Más tarde, Belinda explica que tanto ella como su marido son judíos y que ella desciende nada menos que del consejero financiero de la reina Isabel: Abraham Seneor. Toma ya. Como si fuese casi de la realeza…. Se sorprende, por cierto, de que sepa quién es Seneor, a pesar de que es un personaje histórico sobradamente conocido. La típica prepotencia de los que tienen dinero, que creen que la plebe es inculta por el mero hecho de ser plebe.

En un momento determinado de la conversación el encargado explica que trabajó en Estados Unidos para Disneyworld (en Orlado, Florida) y no sé cómo acaba interesándose por los ritos funerarios judíos y hablando también de los ritos en Botswana.

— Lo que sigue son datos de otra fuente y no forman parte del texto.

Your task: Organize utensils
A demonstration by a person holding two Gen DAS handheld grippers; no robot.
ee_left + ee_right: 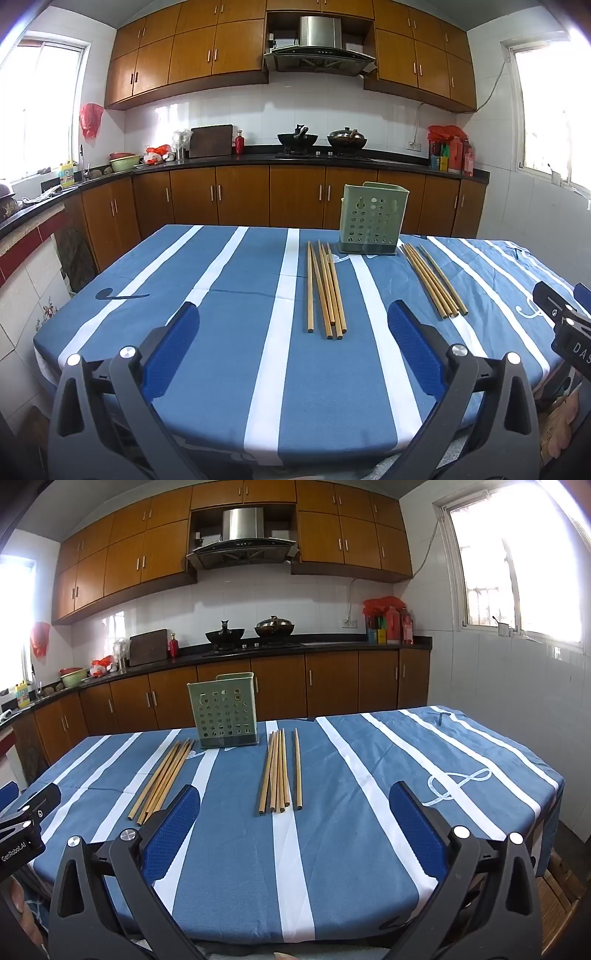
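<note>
While both grippers hang above the near edge of the striped worktop (229, 369), the left gripper (291, 325) and right gripper (293, 805) have their jaws spread wide with nothing between them. The green perforated holder (373, 221) stands upright at the far side, one chopstick bundle (327, 291) lying left of it, another bundle (434, 280) right

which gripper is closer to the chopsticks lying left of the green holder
Left. The left gripper sits just short of that left bunch of chopsticks, nearly in line with it. The right gripper faces the other bunch, beyond the green holder.
</note>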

Tras la cena subimos unos instantes al porche de arriba, donde el inglés se sirve otro whisky. En seguida, yo me excuso, alegando que mañana tenemos que madrugar, y los propios ingleses dicen que ellos también van a su habitación. Mike nos acompaña, sin mayores contratiempos, y así acaba el primer día en Gunn’s Camp. En la habitación me embadurno de antimosquitos, porque además de alguna araña hay infinidad de ellos. Es lo normal en pleno “bush”. Lo que me extraña es que, entre tanto lujo, no hayan encontrado lugar para una mosquitera alrededor de las camas. Pensé en traerme la mía al viaje, que me regaló Eloísa el año pasado, cuando fui a Guatemala, pero no lo hice pensando que en un sitio como este no haría falta, porque estarían preparados. Parece ser que no, después de todo.

Así acaba mi primer día en Gunn’s Camp, un sitio muy atractivo en muchos aspectos, pero que, me da la impresión, también está muy desaprovechado desde el punto de vista del contacto con la naturaleza, en parte quizás por ser temporada baja. En cualquier caso, llegar hasta aquí es toda una experiencia, al alcance de muy poca gente, por lo que me siento privilegiado.